Consider Starting with a Home Security System
Orlov, a 2017 Next Avenue Influencer in Aging, recommends starting by installing a home security system. “It’s the first thing you should have, because it has an alarm configured to detect smoke, in case you have a paper towel or food burning, and it detects moisture, in case your sink is not turned off or you have passed out in the shower.”
What else does Orlov like? “Pathway lighting — motion-sensing nightlights plugged in all over your house,” she said. “With that, when you step on the floor in the bedroom to head to the bathroom, you have light.”
Lights, of course, may help prevent falls. The World Health Organization published a study that estimates between 28 and 35 percent of people over 65 have at least one fall a year and that increases to 42 percent for people over 70. Orlov is a fan of fall detectors that also are alert systems, including MyNotifi®, which is sold with a belt clip and a wristband.
Determine How Your Home Imperils Your Safety
Now raise your hand if you have area rugs. (Guilty!) “Many older people insist they are just fine, that they can step over the rugs — and then they can’t. Or maybe they trip over the dog,” Orlov said. “That’s part of denial. We are our own worst enemy. Ask yourself how your house imperils your safety.”
Just in case she falls, one of Orlov’s neighbors, an older widow, has phones within reach throughout her home, even in the bathroom. “With her landline, if she calls 911, they can find her. If you call on a cell phone, they can almost find you, which is not the same,” Orlov said. “So at the very least, keep a phone nearby at all times.
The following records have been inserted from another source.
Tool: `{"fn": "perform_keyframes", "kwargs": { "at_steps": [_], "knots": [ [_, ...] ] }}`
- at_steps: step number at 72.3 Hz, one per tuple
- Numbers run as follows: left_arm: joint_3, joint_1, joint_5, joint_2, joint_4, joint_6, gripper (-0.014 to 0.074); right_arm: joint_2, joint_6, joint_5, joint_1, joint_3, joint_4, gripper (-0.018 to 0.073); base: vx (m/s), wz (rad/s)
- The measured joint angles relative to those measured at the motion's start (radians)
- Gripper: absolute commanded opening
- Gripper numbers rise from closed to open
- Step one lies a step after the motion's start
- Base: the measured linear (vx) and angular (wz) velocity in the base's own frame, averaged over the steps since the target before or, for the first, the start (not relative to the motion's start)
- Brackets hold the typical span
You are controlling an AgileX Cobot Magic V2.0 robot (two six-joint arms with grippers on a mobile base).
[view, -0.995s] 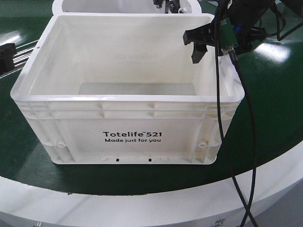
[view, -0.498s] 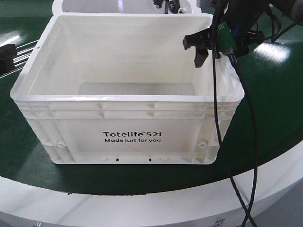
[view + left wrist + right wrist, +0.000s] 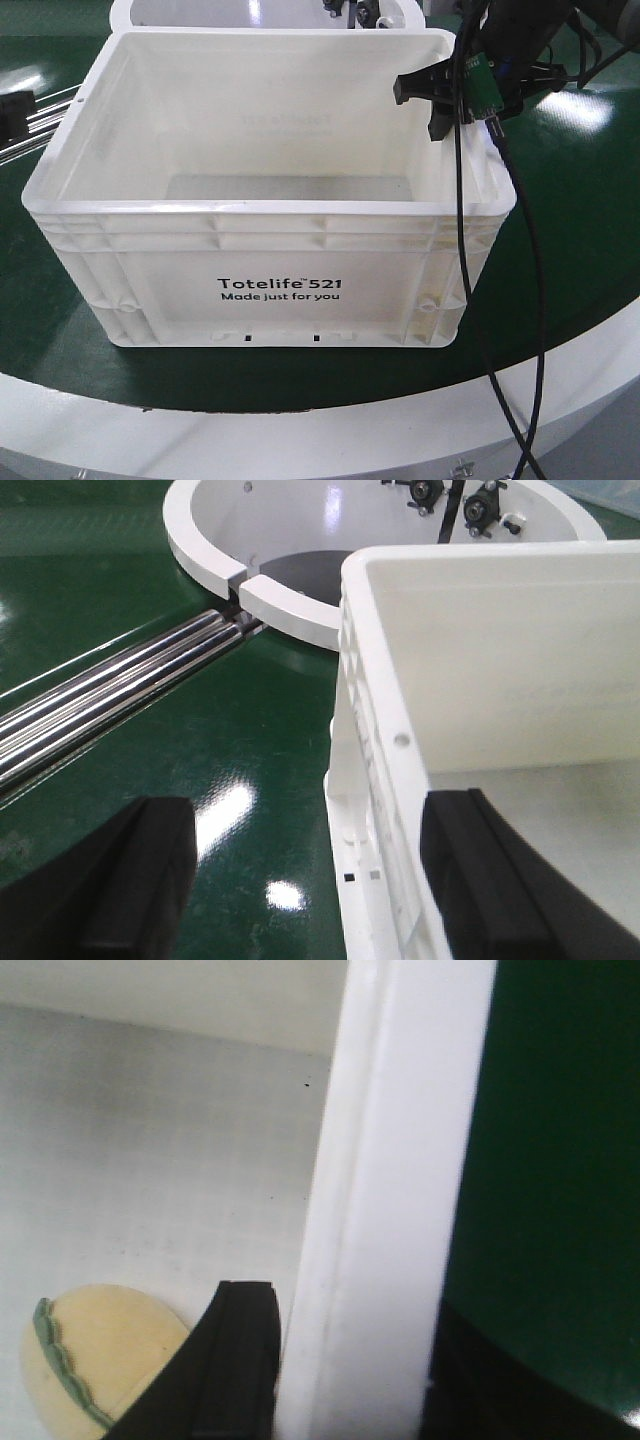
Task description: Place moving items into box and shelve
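The white rectangular plastic tote [image 3: 150, 270] runs left-right, with its print facing near. The left gripper [image 3: 312, 805] and right gripper [image 3: 345, 1305] straddle its end walls, jaws apart.

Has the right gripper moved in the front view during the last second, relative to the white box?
Yes. The right gripper has shifted rightward in the picture, closer to the right wall of the box, which stayed in place.

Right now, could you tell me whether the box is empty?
No, a yellow plush toy lies on the floor inside the box.
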Motion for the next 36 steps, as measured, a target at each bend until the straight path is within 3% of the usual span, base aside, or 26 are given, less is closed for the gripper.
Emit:
{"fn": "perform_keyframes", "kwargs": {
  "at_steps": [23,36],
  "knots": [
    [-0.461,0.0,0.412,0.315,-0.024,0.0,0.0575,0.0,-0.009,0.001,0.0,0.0,0.0,-0.0008,0.0,0.0],
    [-0.624,0.0,0.536,0.455,-0.051,0.0,0.0575,0.0,-0.021,0.001,0.0,0.0,0.0,-0.0008,0.0,0.0]
  ]
}}
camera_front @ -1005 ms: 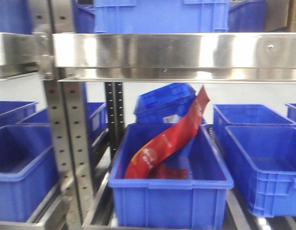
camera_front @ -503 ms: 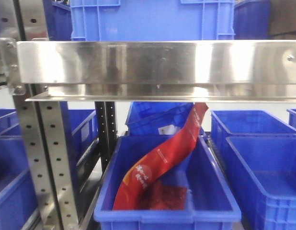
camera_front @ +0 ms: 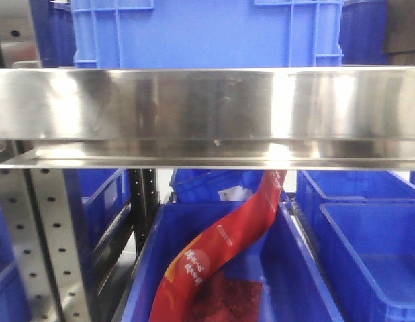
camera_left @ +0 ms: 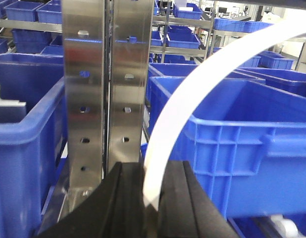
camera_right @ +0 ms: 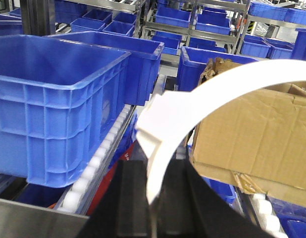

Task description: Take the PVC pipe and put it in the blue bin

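The PVC pipe (camera_left: 192,89) is a white curved strip. In the left wrist view it arcs from the jaws up to the upper right, and my left gripper (camera_left: 152,167) is shut on its lower end. In the right wrist view a white curved strip (camera_right: 232,84) with a flat tab (camera_right: 163,116) rises from my right gripper (camera_right: 155,162), which is shut on it. I cannot tell whether both views show one piece. A blue bin (camera_front: 278,282) holding a red packet (camera_front: 221,245) sits under the steel shelf. Neither gripper shows in the front view.
A wide steel shelf rail (camera_front: 207,100) crosses the front view, with a blue bin (camera_front: 207,30) on top. Perforated steel uprights (camera_left: 103,74) stand straight ahead of the left gripper, between blue bins (camera_left: 242,139). A cardboard box (camera_right: 252,134) and roller track (camera_right: 98,158) lie near the right gripper.
The front view has moved closer and up. The shelf rail now sits lower and larger in frame, the upright has slid left, and the bin with the red packet has dropped toward the bottom edge.
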You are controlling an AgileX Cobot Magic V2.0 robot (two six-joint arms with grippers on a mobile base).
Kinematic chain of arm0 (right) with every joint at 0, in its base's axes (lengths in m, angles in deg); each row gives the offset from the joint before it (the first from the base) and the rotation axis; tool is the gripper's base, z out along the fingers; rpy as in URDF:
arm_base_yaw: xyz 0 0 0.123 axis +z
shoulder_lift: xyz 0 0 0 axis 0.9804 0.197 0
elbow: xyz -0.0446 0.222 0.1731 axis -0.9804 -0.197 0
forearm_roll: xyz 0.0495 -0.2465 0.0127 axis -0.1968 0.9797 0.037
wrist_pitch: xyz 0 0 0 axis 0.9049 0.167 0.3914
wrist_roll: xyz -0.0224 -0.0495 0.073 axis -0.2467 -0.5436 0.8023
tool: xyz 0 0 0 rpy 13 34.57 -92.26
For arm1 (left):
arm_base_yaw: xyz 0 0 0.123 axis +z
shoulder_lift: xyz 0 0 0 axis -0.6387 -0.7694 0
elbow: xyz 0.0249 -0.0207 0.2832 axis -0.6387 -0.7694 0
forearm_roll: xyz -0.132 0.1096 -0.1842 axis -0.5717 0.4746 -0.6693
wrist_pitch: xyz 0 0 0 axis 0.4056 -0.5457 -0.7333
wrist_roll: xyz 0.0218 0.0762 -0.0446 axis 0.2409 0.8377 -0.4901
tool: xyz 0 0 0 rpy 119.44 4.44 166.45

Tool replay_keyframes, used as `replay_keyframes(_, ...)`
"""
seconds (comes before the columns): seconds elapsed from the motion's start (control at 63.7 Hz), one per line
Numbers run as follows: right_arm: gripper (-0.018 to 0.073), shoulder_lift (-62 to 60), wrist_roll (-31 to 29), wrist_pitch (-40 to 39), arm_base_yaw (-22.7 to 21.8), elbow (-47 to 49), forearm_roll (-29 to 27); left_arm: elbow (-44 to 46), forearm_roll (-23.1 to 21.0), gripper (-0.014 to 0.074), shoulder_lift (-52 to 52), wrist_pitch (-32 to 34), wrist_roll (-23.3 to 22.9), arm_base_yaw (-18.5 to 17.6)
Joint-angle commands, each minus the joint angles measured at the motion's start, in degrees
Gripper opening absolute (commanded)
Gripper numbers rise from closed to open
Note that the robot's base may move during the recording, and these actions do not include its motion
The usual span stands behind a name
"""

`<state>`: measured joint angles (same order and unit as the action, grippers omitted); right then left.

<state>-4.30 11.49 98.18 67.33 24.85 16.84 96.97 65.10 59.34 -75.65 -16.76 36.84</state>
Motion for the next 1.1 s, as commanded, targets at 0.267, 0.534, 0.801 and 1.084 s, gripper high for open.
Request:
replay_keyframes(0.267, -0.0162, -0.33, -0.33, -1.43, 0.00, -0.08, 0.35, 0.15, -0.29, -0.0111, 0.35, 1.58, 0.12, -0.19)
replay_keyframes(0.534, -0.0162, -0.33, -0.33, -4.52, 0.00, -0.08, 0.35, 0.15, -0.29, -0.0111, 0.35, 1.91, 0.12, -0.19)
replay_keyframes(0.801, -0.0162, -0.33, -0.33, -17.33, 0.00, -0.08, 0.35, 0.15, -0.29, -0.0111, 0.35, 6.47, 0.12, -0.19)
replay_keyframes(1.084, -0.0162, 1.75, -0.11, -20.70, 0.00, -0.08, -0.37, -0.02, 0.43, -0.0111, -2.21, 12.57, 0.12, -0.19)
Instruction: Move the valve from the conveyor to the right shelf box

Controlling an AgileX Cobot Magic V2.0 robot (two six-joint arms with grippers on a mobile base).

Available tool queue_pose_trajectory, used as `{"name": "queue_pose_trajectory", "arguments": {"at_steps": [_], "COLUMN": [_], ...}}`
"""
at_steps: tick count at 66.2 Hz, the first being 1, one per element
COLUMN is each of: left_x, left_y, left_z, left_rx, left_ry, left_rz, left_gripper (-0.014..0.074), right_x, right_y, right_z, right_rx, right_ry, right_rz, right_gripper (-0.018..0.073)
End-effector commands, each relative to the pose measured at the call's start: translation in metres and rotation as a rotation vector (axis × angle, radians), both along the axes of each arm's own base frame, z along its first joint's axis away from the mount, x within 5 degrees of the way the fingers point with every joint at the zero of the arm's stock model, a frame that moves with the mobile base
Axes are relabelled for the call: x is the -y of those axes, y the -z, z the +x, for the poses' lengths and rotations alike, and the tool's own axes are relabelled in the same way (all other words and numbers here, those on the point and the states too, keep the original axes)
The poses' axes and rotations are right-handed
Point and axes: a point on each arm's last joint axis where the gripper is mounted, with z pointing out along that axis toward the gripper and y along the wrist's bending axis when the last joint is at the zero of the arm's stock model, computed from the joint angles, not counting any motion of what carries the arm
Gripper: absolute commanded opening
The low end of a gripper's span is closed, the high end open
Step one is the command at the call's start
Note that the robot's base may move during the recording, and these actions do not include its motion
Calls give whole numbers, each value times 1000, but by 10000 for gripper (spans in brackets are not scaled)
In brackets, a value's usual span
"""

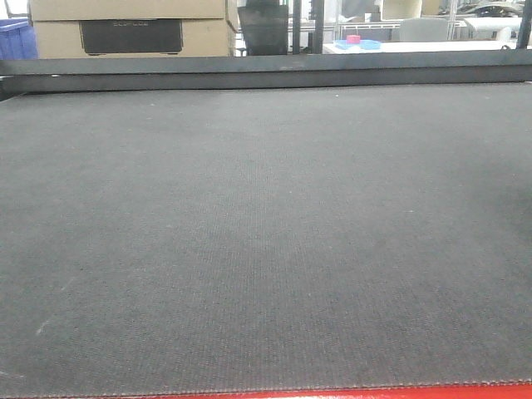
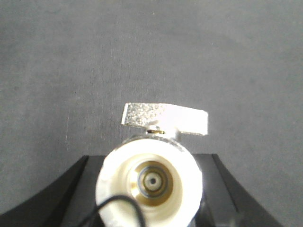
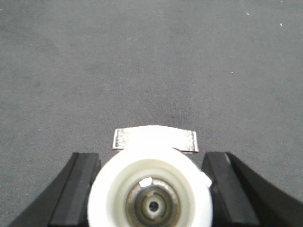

Or wear something!”
So what does motivate older adults to accept — and dutifully wear — a fall detector? “People don't wake up one day and think, ‘I’ll wear a personal emergency response pendant,’” Orlov said. “Half of recommendations come from their doctors and half from their adult children.” That recommendation could be related to a diagnosis. It could be a vision issue. Maybe your fitness level or mobility level have changed, and that could put you at a higher risk for a fall in your home.
Orlov cited one other incentive for embracing monitored independence. “The woman who founded Alarm.Com told her mother if she didn’t agree to monitoring in her home, the family would move her to assisted living,” Orlov said.